In contrast, there is little or no formal preparation for the vital task of childrearing in our country. The standard practice is to start families with little or no marital counseling or parent training. The cycle of parenting gets passed on, good or bad, to future generations unless intervention is applied to break the bad and unhealthy ways of parenting and enhance the good ones. Also, attention and focus are given mostly to children’s physical (food, clothing, health), mental development (send them to school) while other essential aspects (emotional, social, spiritual) are neglected. In affluent families, parents usually relegate childrearing to yayas (nannies), or to available kin or kasambahay (house-help) if a parent works. In low socio-economic status communities, parents are caught up with eking out a living or dealing with vices and neighborhood violence that children are left to fend for themselves or to scavenge to provide food for the table.

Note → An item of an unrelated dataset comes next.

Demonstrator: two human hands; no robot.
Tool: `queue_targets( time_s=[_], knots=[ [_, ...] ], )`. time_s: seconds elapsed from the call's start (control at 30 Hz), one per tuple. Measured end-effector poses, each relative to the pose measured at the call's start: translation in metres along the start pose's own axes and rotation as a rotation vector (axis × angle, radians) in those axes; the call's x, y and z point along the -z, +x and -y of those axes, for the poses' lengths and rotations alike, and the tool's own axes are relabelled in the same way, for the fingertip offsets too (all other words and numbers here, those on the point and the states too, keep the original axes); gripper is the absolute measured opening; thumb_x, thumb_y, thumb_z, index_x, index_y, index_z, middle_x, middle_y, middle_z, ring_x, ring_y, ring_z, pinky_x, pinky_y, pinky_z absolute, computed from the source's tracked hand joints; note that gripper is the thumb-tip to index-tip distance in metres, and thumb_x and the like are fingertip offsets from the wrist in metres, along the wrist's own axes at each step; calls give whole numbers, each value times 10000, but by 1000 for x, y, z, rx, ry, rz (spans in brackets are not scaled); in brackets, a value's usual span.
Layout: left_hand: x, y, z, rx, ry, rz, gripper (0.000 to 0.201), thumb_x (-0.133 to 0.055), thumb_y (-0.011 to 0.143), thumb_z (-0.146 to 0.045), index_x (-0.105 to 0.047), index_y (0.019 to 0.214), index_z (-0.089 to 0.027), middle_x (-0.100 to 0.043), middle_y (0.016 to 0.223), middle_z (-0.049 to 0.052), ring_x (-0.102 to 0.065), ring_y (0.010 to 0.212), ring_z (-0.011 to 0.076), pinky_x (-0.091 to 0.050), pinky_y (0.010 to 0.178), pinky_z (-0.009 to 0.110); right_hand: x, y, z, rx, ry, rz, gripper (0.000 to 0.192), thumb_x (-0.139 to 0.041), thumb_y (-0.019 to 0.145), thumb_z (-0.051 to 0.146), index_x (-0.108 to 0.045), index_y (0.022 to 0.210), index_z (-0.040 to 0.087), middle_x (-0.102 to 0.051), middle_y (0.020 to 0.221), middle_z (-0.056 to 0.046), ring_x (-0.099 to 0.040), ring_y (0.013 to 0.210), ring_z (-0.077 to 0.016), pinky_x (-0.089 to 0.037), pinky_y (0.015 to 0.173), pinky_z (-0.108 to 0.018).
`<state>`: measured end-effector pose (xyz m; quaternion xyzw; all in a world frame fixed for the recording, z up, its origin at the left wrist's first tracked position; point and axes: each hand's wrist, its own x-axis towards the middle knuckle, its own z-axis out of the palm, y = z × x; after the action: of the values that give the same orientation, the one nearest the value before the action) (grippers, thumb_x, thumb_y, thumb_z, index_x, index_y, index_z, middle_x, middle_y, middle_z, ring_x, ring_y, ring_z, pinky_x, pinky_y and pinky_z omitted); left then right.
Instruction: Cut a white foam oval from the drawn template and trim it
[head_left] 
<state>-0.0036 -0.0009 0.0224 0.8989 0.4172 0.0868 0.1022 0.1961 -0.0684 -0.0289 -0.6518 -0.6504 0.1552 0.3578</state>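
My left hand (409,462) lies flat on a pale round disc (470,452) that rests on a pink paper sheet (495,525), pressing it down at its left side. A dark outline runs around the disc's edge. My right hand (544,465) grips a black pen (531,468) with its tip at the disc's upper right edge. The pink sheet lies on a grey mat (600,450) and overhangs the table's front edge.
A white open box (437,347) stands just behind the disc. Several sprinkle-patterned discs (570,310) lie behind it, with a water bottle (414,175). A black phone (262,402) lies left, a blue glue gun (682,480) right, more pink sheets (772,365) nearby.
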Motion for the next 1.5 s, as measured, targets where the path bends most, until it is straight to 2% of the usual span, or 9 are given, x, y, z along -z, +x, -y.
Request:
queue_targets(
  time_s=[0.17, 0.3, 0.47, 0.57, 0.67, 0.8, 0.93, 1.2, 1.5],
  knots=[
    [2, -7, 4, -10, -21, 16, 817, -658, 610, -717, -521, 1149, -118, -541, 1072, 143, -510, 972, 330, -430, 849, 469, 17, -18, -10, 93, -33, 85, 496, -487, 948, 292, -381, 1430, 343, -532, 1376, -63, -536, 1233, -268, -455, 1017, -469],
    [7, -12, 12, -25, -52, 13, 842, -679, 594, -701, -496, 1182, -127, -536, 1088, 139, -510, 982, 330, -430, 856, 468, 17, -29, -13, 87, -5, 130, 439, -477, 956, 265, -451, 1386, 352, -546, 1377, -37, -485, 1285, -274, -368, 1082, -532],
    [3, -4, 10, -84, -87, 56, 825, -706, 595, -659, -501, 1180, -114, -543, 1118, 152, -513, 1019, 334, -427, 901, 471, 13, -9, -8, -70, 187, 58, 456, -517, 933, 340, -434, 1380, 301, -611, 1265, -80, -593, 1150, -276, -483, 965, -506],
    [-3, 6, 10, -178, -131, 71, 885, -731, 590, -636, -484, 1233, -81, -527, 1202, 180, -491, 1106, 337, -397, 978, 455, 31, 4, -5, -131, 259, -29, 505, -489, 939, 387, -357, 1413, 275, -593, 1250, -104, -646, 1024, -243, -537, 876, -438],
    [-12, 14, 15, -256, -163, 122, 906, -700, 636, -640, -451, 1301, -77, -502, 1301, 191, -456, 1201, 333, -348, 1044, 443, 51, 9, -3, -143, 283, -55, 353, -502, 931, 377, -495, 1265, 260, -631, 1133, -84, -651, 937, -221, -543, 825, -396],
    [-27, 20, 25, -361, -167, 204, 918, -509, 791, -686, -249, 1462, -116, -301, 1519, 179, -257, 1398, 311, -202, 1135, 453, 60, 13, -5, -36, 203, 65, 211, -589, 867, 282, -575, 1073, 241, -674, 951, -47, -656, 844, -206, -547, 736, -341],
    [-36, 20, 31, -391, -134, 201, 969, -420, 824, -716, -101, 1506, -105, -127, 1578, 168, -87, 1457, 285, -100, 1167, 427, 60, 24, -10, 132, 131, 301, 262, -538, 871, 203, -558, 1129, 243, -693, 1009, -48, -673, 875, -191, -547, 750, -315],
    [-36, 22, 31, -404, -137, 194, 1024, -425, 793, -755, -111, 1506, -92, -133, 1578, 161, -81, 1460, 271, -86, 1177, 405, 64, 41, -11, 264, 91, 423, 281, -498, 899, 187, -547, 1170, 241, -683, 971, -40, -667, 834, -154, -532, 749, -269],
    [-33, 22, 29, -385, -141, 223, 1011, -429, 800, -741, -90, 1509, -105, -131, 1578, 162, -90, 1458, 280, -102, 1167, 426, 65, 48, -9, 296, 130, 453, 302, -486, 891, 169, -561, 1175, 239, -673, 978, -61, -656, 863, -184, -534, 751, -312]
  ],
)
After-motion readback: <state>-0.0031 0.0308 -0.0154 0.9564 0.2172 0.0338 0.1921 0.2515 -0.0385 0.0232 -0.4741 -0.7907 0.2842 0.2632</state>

With such a massive need and our challenging times, there are very few entities that are addressing the need for intentional and formal parenting education. The DSWD developed the Parent Effectiveness Service programs and have parenting manuals, Manual on Effective Parenting for ages zero to nine, Empowerment and Re-Affirmation of Paternal Abilities Manual or ERPAT for fathers, and Parenting the Adolescent Manual used by social workers and trained community parent volunteers and hopefully implemented by local government units. As to how much of the program is being done, there is no available record in literature. The Consuelo Zobel Alger Foundation also has locally adapted and translated the Healthy Start Program’s Growing Great Kids Curriculum for parents of children aged zero to five. They train community parent leaders to do home visits and follow-up on maternal care and early childhood development in several depressed communities in the country. There is also the Masayang Pamilya program to reduce child maltreatment and improve child well-being in low-income families aged 2-6 that was field-tested in MetroManila. My dissertation output, Pagsasanay sa Pagiging Magulang Para sa Pinagpalang Pamilya (P4S for short) being conducted in several public schools by trained facilitators and has a MOA with DSWD for 4Ps parents in Luzon, is also FamilyLife’s contribution to this great need to educate and train parents of public school children. There is definitely a need for more of these kinds to aggressively be brought to communities to come alongside parents to engage and support them in their roles. It is easy to blame the parents, but if there is no concerted effort to address and equip parents, the problem will progress and compound.

In view of this, I will deal with the many aspects of parenting in my column. It is also a topic close to my heart because of the lifelong and generational impact of, and the joys and growth parenting affords even if it takes a lot of work, sweat and tears. It is definitely a worthwhile investment of our time, talents and treasures to help raise children who are our nation’s assets.